### [Your assignment]
Would you repeat the whole listing exactly?

Dataset section Block Start

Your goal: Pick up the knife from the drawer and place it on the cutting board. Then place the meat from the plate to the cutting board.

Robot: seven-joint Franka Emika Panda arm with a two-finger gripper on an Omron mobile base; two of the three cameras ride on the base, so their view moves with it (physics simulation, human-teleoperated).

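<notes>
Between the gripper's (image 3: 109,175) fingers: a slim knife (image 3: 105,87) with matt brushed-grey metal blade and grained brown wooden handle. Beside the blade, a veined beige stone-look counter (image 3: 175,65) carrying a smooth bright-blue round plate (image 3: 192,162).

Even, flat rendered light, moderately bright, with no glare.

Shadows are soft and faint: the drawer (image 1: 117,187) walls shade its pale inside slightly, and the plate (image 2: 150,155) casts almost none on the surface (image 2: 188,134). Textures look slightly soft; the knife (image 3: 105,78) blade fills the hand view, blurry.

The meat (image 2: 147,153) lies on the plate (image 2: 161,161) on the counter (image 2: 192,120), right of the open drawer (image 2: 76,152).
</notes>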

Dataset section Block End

### [Reply]
Your goal: Pick up the knife from the drawer and place it on the cutting board. Then place the meat from the plate to the cutting board.

Robot: seven-joint Franka Emika Panda arm with a two-finger gripper on an Omron mobile base; two of the three cameras ride on the base, so their view moves with it (physics simulation, human-teleoperated).

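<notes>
Between the gripper's (image 3: 109,175) fingers: a slim knife (image 3: 105,87) with matt brushed-grey metal blade and grained brown wooden handle. Beside the blade, a veined beige stone-look counter (image 3: 175,65) carrying a smooth bright-blue round plate (image 3: 192,162).

Even, flat rendered light, moderately bright, with no glare.

Shadows are soft and faint: the drawer (image 1: 117,187) walls shade its pale inside slightly, and the plate (image 2: 150,155) casts almost none on the surface (image 2: 188,134). Textures look slightly soft; the knife (image 3: 105,78) blade fills the hand view, blurry.

The meat (image 2: 147,153) lies on the plate (image 2: 161,161) on the counter (image 2: 192,120), right of the open drawer (image 2: 76,152).
</notes>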

This concludes the response to the exercise.